> _PROBLEM DESCRIPTION_: The line containing "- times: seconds" marks the end; copy exactly all lines from the start of the material up to and including it.
═══
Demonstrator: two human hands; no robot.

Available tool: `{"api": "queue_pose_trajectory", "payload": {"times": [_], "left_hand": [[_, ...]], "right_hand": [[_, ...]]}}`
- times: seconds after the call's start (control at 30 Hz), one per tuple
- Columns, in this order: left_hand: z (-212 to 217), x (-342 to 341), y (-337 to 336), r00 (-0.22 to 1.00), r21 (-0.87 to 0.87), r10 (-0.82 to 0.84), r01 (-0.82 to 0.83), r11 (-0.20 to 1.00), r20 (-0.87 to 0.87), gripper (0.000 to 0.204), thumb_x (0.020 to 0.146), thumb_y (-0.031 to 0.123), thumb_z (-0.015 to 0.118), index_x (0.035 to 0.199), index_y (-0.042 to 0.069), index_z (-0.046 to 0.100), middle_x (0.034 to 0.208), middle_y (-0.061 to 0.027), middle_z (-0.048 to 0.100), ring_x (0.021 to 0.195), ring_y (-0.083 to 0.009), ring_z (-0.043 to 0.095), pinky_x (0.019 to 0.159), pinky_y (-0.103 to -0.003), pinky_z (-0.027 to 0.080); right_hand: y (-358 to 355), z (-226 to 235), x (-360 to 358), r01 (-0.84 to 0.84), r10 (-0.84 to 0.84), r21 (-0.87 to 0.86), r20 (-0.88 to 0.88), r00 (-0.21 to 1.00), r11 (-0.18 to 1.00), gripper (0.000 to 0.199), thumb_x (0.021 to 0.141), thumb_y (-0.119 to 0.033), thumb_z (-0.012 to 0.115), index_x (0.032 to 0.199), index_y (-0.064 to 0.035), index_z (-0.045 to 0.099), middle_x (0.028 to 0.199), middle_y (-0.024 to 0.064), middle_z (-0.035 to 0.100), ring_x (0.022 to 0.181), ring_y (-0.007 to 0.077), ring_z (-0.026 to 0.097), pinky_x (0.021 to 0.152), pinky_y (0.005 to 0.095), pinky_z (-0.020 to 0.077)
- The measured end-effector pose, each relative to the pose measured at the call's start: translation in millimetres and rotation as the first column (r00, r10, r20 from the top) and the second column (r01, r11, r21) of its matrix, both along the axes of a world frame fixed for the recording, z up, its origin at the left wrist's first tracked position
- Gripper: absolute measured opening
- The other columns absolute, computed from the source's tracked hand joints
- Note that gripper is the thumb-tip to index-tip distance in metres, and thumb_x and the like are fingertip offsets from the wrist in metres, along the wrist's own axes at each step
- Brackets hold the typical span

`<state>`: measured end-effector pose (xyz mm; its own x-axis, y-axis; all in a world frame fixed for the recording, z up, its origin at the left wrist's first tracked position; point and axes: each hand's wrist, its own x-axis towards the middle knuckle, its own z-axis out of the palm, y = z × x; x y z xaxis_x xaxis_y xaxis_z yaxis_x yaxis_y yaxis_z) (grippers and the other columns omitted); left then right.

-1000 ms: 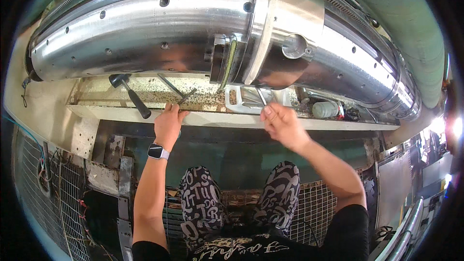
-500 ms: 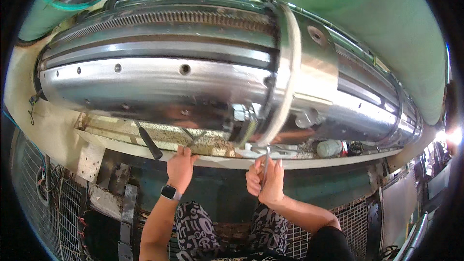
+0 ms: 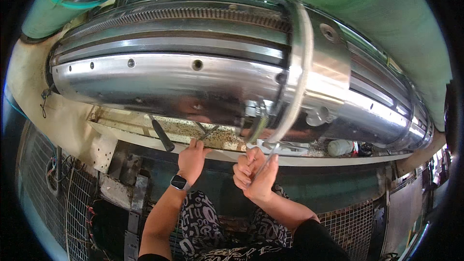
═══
> _FINAL ANSWER_:
Demonstrator: two human hands; no robot.

Available tool: `{"api": "queue_pose_trajectory", "payload": {"times": [_], "left_hand": [[_, ...]], "right_hand": [[_, ...]]}}`
- times: seconds after the call's start (control at 30 Hz), one per tuple

The complete answer has been given.